# What you should do
From the entries that follow, report every line in which "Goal" occurs.

# Working data
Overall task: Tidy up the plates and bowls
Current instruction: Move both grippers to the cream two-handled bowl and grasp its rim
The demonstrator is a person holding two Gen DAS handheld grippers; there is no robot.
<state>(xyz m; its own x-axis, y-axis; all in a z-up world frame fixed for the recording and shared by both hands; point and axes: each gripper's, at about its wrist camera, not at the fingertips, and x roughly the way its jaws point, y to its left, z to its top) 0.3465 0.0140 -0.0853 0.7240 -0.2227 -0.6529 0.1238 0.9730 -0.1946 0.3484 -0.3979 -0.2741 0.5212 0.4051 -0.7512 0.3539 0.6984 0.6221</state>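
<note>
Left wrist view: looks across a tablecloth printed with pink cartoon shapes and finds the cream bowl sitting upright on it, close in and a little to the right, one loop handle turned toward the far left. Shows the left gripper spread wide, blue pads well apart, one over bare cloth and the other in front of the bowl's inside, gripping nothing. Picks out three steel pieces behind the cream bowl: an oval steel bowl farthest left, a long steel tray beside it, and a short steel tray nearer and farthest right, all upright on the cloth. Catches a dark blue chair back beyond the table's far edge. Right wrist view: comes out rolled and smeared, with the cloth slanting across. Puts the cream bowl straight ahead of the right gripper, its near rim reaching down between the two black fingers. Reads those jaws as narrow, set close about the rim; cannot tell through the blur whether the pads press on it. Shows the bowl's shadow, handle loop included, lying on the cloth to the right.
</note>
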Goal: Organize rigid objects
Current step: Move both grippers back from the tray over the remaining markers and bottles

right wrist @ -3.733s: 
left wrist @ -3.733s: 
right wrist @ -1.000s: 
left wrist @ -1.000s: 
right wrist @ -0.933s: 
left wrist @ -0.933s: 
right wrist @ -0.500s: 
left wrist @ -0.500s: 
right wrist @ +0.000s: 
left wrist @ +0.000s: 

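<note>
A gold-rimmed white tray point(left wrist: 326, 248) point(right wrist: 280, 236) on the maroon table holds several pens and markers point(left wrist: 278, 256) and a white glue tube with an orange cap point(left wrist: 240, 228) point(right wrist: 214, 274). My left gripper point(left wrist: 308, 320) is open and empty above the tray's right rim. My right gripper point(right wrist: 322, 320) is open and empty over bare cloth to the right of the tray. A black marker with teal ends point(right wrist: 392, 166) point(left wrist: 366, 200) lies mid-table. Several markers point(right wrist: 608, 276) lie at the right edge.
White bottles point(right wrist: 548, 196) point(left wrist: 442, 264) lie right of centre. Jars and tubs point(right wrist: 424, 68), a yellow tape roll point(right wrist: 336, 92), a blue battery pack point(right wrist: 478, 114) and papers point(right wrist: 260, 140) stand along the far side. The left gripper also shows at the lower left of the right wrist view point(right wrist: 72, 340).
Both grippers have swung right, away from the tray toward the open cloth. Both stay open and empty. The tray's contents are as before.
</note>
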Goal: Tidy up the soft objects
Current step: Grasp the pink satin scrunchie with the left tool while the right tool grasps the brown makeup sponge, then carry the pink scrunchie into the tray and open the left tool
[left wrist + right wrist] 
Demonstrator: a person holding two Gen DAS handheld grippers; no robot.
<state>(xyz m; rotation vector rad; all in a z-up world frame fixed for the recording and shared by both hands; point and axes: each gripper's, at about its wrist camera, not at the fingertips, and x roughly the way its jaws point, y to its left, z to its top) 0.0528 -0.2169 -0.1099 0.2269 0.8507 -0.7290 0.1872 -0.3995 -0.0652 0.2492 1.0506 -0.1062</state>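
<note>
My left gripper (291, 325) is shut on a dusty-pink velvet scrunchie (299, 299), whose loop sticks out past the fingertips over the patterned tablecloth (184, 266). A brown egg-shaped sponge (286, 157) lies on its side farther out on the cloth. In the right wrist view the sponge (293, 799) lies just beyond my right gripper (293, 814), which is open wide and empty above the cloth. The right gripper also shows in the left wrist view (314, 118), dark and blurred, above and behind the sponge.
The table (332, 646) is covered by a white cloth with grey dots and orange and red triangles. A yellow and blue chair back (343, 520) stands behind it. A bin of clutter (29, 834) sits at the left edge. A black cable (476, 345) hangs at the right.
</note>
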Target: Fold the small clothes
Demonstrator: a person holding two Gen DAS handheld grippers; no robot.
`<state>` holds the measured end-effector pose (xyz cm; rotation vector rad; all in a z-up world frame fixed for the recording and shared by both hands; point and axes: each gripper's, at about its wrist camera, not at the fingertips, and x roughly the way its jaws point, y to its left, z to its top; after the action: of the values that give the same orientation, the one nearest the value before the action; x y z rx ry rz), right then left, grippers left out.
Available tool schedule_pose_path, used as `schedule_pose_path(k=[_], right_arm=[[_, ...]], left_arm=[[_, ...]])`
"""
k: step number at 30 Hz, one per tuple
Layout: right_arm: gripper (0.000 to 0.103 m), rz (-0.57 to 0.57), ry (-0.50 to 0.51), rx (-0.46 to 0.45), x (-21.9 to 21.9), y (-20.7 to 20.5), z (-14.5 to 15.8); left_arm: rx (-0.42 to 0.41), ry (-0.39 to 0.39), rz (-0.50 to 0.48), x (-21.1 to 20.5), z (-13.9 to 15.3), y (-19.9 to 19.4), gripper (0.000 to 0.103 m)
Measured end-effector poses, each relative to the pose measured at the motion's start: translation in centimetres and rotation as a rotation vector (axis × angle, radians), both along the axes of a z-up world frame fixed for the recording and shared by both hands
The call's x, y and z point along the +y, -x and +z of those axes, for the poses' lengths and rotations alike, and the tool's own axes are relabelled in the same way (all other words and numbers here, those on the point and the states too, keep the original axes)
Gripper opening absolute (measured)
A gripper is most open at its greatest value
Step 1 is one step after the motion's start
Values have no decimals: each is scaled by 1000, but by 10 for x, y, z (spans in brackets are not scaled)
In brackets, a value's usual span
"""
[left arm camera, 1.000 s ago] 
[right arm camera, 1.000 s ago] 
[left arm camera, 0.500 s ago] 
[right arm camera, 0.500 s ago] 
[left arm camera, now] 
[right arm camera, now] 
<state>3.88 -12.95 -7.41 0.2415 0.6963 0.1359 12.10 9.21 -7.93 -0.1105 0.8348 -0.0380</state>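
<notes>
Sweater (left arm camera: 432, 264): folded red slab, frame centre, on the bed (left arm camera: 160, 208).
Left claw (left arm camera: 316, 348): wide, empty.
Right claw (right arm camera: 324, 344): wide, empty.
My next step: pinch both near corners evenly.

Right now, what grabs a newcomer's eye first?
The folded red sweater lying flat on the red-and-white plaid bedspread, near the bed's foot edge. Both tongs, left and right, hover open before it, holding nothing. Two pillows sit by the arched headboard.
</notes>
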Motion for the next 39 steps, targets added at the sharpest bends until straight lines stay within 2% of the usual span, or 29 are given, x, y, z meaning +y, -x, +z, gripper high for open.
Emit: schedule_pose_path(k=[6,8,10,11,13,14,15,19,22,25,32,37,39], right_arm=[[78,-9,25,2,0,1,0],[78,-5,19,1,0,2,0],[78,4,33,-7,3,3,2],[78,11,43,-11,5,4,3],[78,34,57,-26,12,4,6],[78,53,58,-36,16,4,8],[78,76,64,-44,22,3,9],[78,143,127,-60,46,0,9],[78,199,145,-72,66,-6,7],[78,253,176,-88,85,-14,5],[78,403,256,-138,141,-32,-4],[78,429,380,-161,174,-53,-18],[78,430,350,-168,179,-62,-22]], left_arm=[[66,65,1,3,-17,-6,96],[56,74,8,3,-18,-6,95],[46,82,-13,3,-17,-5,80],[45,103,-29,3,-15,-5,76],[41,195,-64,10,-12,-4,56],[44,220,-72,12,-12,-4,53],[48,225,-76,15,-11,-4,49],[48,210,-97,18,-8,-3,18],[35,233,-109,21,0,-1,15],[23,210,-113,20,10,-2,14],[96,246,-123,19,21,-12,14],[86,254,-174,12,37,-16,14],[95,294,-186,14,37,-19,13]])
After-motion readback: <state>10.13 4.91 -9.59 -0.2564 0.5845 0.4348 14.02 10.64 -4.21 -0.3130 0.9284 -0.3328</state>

# Response to this task
Goal: Organize rigid objects
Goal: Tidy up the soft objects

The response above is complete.